Unfortunately, these regimens exhibited little or no effect on hospitalized COVID-19 patients, as indicated by overall mortality, initiation of ventilation, and length of hospital stay. [N Engl J Med 2021;384:497-511]
“The main outcomes of mortality, initiation of ventilation, and hospitalization duration were not definitely reduced by any trial drug, either overall or in any particular subgroup,” the researchers said. “For each of these four repurposed nonspecific antivirals, several thousand patients have now undergone randomization in various trials.”
Solidarity is currently awaiting results for the following treatments: imatinib, infliximab, artesunate, and dexamethasone.
Another international critical trial sought to identify treatments that could be beneficial for hospitalized patients with suspected or confirmed COVID-19. The Randomized Evaluation of COVID-19 Therapy (RECOVERY) trial included nearly 42,000 participants in 185 active sites across the globe.
RECOVERY had analysed nine regimens (ie, aspirin, azithromycin, colchicine, convalescent plasma, dexamethasone, hydroxychloroquine, lopinavir-ritonavir, casirivimab-imdevimab, and tocilizumab) so far and is currently testing three suggested treatments (ie, baricitinib, dimethyl fumarate, and high-dose vs standard corticosteroids). [https://www.recoverytrial.net/results]

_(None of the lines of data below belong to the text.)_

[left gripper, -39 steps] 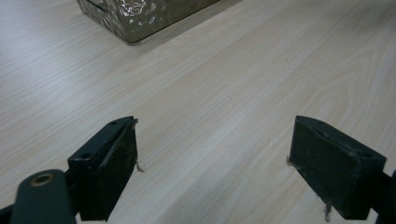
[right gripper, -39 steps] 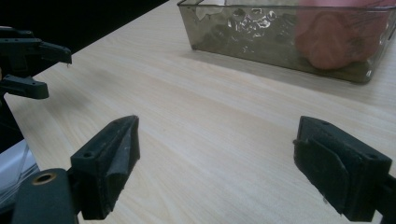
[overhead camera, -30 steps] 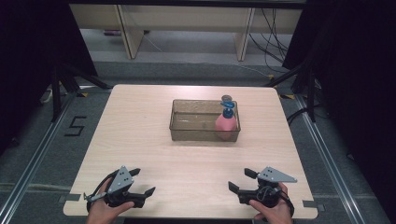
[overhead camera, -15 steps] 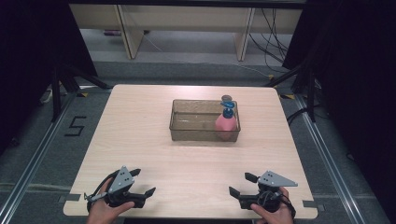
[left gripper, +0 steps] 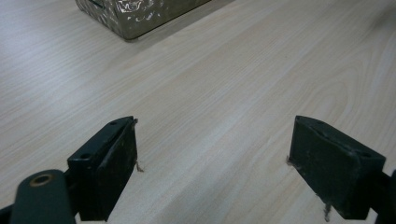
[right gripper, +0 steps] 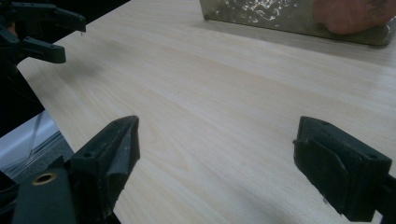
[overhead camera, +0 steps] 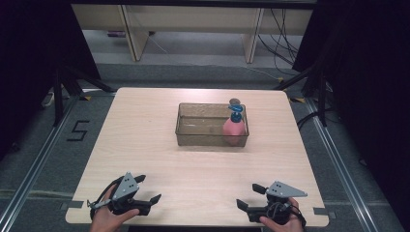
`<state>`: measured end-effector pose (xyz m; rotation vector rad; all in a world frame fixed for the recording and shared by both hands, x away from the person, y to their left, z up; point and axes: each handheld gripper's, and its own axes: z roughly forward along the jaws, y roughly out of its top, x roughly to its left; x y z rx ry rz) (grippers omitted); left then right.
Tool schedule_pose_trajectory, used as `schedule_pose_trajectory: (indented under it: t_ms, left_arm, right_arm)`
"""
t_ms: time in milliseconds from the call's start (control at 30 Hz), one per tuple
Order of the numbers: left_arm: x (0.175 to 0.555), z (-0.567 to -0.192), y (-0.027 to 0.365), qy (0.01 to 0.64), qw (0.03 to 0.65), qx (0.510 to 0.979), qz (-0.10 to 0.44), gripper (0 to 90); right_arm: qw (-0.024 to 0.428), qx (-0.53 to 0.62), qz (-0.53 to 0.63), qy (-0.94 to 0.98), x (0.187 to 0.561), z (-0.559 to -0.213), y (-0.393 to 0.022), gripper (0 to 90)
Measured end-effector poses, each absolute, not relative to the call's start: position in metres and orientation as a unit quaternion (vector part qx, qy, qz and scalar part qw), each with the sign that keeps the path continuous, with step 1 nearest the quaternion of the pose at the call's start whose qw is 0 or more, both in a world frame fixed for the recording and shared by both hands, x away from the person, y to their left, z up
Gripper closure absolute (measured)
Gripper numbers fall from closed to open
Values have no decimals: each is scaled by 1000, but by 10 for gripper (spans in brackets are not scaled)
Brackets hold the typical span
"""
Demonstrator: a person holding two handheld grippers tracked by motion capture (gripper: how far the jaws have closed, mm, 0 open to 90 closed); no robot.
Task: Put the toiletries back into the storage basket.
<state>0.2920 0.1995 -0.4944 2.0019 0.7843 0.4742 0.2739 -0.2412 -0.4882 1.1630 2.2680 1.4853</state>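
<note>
Pale wood makes up the surface (overhead camera: 145, 145), and a clear plastic tub (overhead camera: 211, 124) sits on it a little beyond the middle. Inside the tub, at its right end, stands a pink bottle (overhead camera: 234, 128) with a blue cap (overhead camera: 236, 116). Just behind the tub's far right corner lies a small dark round thing, too small to tell. Nothing stands between the tub and the near edge. Well short of the tub, near the front left corner, the left hand-held gripper (overhead camera: 148, 191) rests in a hand (overhead camera: 112, 220), jaws spread wide and empty over bare wood. Near the front right corner, equally far from the tub, the right hand-held gripper (overhead camera: 250, 198) is also released, jaws wide apart, holding nothing.
</note>
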Motion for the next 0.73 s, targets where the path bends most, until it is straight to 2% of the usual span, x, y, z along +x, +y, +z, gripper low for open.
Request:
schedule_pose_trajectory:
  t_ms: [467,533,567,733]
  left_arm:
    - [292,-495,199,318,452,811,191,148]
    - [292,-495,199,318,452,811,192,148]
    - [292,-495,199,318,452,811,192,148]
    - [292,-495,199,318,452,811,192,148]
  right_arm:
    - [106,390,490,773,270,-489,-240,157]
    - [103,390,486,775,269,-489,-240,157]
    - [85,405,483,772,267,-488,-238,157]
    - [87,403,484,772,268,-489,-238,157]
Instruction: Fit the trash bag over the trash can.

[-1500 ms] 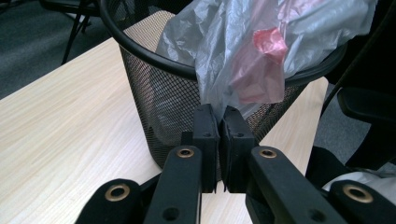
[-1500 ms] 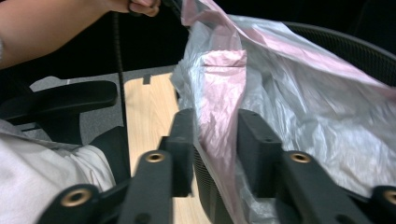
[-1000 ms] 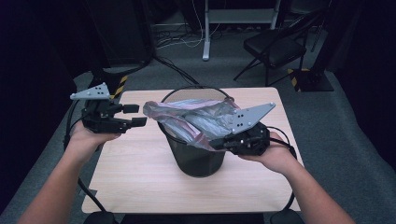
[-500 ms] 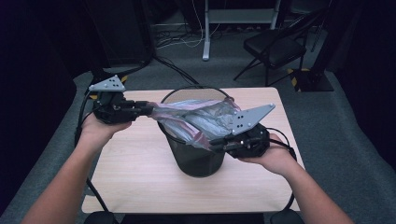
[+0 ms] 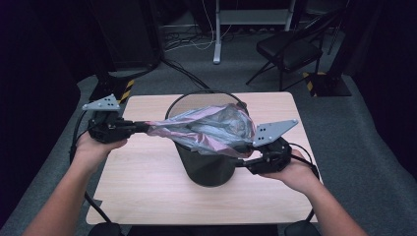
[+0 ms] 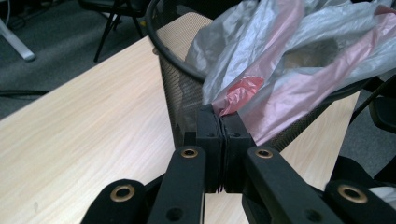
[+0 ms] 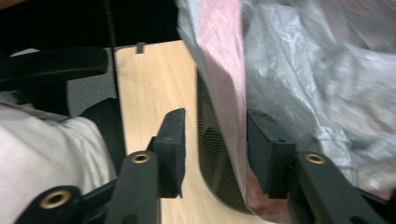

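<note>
A black mesh bin (image 5: 206,167) stands mid-table with a grey and pink plastic bag (image 5: 206,128) draped over its mouth. My left gripper (image 5: 142,127) has just closed and is shut on the bag's left edge, pulling it out past the rim. In the left gripper view the jaws (image 6: 219,116) pinch a red-pink fold of the bag (image 6: 289,56) in front of the bin (image 6: 180,93). My right gripper (image 5: 242,161) is at the bin's right rim. Its jaws (image 7: 219,140) have just been opening and stand apart, with the bag's pink band (image 7: 224,70) and the mesh wall (image 7: 212,140) between them.
The bin sits on a small light wooden table (image 5: 147,196), with bare top on both sides of it. Beyond the far edge are a black folding chair (image 5: 290,49), a white stand leg (image 5: 216,29) and cables on the grey carpet.
My left gripper moved right to the bag and shut on its left edge, stretching it leftward. The right gripper's jaws went from shut on the bag to apart.
</note>
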Available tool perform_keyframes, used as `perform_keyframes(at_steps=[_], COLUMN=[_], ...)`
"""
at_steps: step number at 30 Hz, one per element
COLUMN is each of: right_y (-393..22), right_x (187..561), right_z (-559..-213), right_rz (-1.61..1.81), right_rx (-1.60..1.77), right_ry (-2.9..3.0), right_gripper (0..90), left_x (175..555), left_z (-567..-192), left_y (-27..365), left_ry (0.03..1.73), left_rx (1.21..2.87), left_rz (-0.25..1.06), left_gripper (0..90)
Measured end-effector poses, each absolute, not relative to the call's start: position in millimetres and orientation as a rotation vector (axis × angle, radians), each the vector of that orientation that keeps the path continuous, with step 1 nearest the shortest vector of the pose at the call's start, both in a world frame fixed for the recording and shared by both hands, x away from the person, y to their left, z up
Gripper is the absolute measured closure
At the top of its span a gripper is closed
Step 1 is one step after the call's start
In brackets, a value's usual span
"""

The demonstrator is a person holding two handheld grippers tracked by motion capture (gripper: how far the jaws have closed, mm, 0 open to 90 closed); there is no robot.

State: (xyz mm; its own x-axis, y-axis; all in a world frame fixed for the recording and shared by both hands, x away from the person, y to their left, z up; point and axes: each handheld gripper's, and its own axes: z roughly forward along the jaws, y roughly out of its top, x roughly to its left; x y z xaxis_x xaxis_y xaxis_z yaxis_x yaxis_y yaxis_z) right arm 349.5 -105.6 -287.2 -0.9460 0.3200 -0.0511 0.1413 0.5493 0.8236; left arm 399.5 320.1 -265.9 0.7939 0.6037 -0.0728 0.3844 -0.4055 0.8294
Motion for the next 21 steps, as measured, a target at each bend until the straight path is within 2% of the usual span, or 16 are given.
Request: perform_keyframes(at_steps=[4,7,11,13,21], right_y=[-110,-111,-113,-112,-106], right_x=[353,354,354,353,346], right_z=[-289,-290,-292,-294,-310], right_rz=[1.342,1.34,1.4,1.41,1.315], right_rx=[0.419,0.415,0.386,0.355,0.288], right_ry=[2.551,2.526,2.566,2.595,2.719], right_gripper=[56.9,66.0,84.3,89.6,90.0], left_x=[403,407,408,407,404], left_z=[-277,-285,-292,-291,-293], left_y=[322,318,318,321,334], left_ry=[0.745,0.736,0.719,0.716,0.708], left_rx=[2.043,2.051,2.035,2.027,1.999], left_rz=[0.258,0.225,0.182,0.176,0.139], left_gripper=[88.2,88.3,88.3,88.2,88.4])
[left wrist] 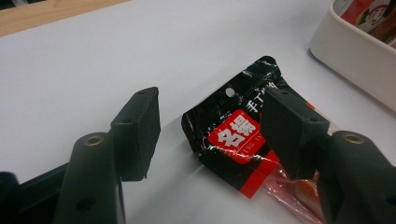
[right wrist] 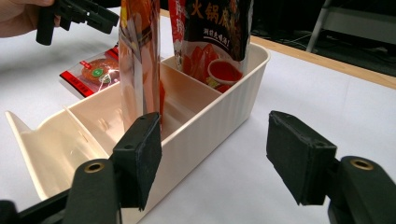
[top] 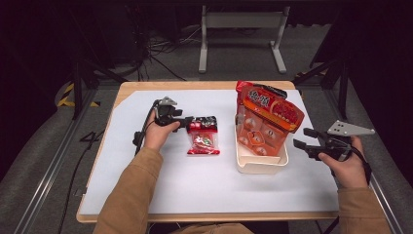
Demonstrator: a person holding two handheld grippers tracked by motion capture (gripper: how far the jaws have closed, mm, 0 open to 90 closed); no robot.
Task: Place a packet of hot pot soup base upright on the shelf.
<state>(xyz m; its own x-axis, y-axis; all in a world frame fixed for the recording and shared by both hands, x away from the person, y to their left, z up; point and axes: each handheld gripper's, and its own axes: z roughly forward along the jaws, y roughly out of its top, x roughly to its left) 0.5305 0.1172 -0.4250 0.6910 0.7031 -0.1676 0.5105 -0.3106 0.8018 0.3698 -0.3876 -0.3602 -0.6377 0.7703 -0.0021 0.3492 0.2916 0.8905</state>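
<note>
The left gripper (top: 187, 122) lies low over the white table cover (top: 160, 185), and its two black jaws stand apart around the black top edge of a small snack packet (top: 203, 136). In the left gripper view the packet (left wrist: 243, 140) is between the jaws: one pad stands clear of it with a bare strip of table between them, and the other pad is at the packet's edge, but I cannot tell if it really touches. So the jaws are partly open and do not yet press the packet. The packet lies flat on the table cover, in the middle part of the table, between the person's left hand (top: 158, 132) and the cream plastic bin (top: 260, 163). Its top is black with a red label and a small round hanging hole; its lower part is clear and red.

The right gripper (top: 308, 144) is held just beside the right wall of the bin, a little above the table, and its jaws are wide open with nothing between them. In the right gripper view the bin (right wrist: 210, 121) is seen to have dividers, and two tall food pouches (right wrist: 140, 56) stand upright in it, one in the middle compartment and one in the far compartment. The near compartment has no pouch in it.
</note>
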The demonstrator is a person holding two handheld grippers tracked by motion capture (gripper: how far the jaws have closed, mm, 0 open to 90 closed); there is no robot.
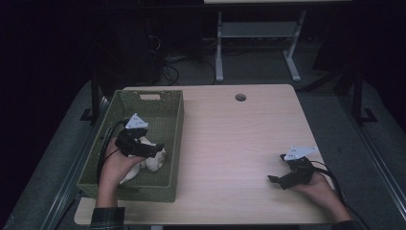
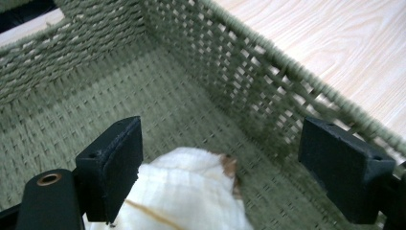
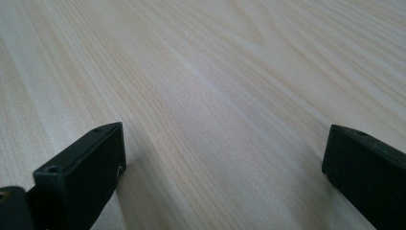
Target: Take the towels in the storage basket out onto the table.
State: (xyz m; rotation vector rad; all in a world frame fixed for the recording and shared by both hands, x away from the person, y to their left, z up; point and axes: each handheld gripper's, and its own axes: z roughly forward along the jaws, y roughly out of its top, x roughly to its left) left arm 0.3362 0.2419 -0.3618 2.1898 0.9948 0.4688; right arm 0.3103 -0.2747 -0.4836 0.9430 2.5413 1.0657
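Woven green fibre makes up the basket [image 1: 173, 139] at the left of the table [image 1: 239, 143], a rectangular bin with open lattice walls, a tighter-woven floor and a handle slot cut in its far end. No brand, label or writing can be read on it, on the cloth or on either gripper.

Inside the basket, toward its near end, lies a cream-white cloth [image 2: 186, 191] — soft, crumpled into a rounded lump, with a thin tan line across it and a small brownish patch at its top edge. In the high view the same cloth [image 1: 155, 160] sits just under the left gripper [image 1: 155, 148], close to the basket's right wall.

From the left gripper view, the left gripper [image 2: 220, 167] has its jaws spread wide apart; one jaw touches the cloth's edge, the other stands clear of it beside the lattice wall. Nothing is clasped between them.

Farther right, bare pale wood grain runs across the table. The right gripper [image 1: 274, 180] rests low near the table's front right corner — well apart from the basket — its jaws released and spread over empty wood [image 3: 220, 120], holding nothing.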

Of the nine agents examined, only dexamethasone, tocilizumab, and the casirivimab-imdevimab combination therapy were associated with improved survival. [N Engl J Med 2021;384:693-704; medRxiv 2021;doi:10.1101/2021.06.15.21258542; Lancet 2021;397:1637-1645]
Aspirin, azithromycin, colchicine, convalescent plasma, hydroxychloroquine, and the combination of lopinavir-ritonavir all failed to reduce 28-day mortality or improve other clinical outcomes. Aspirin, however, correlated with a slight increase in the rate of being discharged alive within 28 days. [medRxiv 2021;doi:10.1101/2021.06.08.21258132; medRxiv 2020;doi:10.1101/2020.12.10.20245944; medRxiv 2021;doi:10.1101/2021.05.18.21257267; Lancet 2021;397:2049-2059; N Engl J Med 2020;383:2030-2040; Lancet 2020:396:1345-1352]
Overall, Fowler suggested best-patient and family-centred clinical care, dexamethasone, and tocilizumab for hospitalized patients with COVID-19. He also recommended using augmented dose prophylaxis or anticoagulation for nonintensive care unit patients and casirivimab-imdevimab therapy for outpatients and sero-negative inpatients.